Turner also said that the progress that WPD and the not for profit facilitator Regen SW had triggered, was also a sign of the UK solar industry growing up. He lamented the number of sites with pending applications but no sign of imminent development.

“There’s a proportion of capacity that’s deadlocked, its almost like land banking, only it’s not that conscious. We need to do things differently, the industry has matured, there are a number of reasonably sized players. They all come with different levels of security and investment, but you can now sit a group of people in a room that represents a significant portion of the UK industry and have a sensible conversation.

“Two years ago it was highly fragmented, you would have 50 or 100 people in a room and most of them wouldn’t have two farthings to rub together,” he said.
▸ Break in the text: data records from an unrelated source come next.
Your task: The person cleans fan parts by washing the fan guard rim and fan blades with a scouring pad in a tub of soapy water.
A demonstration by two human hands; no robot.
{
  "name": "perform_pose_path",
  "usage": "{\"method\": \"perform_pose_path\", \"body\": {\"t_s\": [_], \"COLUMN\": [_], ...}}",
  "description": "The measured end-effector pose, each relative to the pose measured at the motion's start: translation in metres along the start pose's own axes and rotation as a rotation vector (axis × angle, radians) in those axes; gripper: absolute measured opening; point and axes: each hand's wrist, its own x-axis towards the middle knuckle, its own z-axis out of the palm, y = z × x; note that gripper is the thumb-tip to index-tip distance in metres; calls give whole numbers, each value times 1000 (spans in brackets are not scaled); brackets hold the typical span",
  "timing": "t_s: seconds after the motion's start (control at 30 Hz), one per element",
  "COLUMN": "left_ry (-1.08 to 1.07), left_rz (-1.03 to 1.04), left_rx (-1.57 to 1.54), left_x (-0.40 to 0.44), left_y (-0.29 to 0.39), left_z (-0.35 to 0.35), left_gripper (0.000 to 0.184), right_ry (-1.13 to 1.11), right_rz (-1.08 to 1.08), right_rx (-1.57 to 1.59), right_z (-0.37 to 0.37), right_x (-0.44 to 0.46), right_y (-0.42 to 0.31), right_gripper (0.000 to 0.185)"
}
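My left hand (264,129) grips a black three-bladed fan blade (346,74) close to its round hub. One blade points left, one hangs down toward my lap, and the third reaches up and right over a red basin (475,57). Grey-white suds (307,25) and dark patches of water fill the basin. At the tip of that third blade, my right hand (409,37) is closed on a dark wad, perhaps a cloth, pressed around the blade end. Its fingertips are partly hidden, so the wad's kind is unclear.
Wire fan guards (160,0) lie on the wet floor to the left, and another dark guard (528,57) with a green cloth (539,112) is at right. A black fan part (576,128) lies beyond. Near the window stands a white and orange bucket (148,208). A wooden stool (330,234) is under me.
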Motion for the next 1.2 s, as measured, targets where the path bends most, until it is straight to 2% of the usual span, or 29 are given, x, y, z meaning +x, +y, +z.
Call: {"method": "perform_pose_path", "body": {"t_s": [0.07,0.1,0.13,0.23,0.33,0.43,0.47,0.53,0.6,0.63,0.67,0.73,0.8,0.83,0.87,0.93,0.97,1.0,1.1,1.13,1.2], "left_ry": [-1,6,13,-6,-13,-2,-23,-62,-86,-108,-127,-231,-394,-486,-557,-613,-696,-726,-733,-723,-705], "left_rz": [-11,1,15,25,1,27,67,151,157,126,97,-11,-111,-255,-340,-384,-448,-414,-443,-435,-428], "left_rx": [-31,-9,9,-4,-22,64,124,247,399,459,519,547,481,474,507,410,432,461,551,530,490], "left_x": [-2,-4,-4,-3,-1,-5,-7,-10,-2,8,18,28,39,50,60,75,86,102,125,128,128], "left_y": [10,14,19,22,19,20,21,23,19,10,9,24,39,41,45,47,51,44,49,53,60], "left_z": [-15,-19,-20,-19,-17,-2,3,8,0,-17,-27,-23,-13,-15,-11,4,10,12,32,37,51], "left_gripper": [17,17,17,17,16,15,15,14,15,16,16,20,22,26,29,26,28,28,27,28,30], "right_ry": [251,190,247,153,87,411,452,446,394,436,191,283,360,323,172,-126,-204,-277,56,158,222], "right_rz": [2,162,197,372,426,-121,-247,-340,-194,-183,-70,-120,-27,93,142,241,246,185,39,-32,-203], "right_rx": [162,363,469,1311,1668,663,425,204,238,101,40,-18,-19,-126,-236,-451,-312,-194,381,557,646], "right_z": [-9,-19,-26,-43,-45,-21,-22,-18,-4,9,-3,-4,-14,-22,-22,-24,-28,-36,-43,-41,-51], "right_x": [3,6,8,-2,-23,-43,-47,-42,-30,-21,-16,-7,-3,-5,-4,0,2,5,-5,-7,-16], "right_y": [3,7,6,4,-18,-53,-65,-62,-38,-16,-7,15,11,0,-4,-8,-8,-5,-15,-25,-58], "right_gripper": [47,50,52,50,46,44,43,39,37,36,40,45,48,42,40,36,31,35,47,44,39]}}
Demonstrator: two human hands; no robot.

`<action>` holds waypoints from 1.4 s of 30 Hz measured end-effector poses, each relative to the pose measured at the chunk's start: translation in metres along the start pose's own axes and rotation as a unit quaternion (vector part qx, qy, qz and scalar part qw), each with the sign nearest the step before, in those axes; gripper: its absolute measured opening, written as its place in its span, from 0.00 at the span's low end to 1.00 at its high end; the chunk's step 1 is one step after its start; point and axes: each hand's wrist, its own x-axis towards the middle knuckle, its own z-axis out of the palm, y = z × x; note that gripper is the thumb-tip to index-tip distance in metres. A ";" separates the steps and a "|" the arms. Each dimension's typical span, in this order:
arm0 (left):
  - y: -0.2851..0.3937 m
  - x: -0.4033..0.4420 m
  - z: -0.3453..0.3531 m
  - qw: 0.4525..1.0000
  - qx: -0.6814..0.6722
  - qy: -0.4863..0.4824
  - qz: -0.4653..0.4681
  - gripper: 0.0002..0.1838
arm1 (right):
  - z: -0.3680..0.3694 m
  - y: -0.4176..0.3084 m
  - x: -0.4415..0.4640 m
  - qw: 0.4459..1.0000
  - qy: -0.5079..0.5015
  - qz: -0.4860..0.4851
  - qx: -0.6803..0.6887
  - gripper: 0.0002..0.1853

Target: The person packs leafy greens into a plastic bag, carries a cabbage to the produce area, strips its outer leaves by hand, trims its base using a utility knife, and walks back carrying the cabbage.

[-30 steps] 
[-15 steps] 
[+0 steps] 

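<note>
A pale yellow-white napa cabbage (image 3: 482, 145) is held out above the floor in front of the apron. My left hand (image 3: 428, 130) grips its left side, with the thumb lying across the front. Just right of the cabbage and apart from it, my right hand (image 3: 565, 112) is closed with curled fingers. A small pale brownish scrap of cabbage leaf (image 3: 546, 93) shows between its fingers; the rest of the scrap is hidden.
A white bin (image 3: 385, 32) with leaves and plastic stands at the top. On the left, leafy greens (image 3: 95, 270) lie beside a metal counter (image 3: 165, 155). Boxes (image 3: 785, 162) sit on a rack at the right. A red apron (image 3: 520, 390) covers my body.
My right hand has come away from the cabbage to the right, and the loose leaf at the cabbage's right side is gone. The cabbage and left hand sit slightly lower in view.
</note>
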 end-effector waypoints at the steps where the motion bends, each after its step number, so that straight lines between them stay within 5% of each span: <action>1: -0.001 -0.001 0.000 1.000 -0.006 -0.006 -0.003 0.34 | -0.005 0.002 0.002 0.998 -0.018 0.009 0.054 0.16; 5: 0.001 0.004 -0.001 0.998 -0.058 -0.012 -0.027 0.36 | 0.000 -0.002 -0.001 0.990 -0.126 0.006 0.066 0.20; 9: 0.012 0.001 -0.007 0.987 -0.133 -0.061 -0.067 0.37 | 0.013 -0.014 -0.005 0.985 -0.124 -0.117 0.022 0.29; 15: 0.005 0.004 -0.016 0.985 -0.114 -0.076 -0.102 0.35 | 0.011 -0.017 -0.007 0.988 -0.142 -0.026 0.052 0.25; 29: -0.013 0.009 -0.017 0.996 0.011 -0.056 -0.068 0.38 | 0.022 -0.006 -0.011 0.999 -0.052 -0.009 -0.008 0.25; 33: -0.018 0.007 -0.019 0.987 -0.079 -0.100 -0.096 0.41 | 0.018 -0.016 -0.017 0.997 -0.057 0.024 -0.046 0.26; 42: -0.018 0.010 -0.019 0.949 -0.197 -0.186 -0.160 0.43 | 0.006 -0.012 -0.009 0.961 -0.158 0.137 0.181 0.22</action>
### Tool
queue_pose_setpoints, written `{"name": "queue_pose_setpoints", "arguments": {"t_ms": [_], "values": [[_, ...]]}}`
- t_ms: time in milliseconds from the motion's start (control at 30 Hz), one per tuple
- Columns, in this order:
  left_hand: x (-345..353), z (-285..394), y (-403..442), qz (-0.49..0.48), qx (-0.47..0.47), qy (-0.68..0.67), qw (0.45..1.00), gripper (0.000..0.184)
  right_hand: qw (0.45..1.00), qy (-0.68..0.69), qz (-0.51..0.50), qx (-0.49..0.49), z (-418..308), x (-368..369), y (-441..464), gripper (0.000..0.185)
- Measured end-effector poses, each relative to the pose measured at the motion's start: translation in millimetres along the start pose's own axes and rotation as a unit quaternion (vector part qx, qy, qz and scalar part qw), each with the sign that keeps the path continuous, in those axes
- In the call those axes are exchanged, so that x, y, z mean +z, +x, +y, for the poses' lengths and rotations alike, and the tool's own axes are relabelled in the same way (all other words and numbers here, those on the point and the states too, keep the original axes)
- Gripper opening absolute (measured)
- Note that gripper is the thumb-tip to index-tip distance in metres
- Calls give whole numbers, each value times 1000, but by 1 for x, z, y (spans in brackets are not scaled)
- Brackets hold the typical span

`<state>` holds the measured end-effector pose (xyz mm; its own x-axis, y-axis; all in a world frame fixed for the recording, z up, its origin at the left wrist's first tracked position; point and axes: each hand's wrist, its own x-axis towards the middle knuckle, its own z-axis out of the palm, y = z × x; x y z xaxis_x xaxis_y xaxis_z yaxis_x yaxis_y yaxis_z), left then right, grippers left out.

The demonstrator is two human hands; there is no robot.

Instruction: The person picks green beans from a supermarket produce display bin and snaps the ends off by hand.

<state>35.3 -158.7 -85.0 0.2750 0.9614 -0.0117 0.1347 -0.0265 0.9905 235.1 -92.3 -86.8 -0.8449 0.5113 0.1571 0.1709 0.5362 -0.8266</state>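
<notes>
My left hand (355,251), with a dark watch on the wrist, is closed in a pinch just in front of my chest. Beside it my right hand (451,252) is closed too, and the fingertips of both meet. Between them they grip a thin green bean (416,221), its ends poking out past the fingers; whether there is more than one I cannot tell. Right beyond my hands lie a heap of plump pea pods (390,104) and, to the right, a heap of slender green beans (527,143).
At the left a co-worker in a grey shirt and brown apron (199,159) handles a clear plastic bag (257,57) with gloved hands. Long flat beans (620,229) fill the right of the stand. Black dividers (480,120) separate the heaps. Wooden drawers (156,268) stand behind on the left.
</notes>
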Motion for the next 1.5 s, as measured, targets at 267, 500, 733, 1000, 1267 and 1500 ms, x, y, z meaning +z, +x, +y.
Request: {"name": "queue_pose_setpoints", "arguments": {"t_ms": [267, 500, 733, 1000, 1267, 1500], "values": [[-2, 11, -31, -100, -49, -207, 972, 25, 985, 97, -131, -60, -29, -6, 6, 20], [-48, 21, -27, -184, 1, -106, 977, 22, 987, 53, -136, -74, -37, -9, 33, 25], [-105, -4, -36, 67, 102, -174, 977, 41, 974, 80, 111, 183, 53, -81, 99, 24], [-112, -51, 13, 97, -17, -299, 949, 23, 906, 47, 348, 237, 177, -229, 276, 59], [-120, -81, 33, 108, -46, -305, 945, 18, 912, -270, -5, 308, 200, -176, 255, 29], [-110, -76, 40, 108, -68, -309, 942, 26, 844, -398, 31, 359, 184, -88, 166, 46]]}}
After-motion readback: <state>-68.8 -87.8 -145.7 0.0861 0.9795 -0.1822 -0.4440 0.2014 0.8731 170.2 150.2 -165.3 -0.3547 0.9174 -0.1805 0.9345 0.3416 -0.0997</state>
Turner said they are still up to six months away from forming a consortium with the first investment as much as two years away. He also said talks with other DNOs had been held at a high-level, but were not as advanced.

“One of the challenges is knowing that you are dealing with people that will still be able to put their hand in their pockets in two years time. WPD is being very proactive about thinking about these different options. The regulations don’t let them build capacity speculatively, they are putting that speculative development in the hands of the consortium.”

The rules under which the alliances would be formed have previously been used to allow groups looking to build new connections to meet their demand, such as for new housing developments or industrial parks.

Groups of generators have never before used the rules of Section 22 of the Electricity Act to agree new connections with a DNO.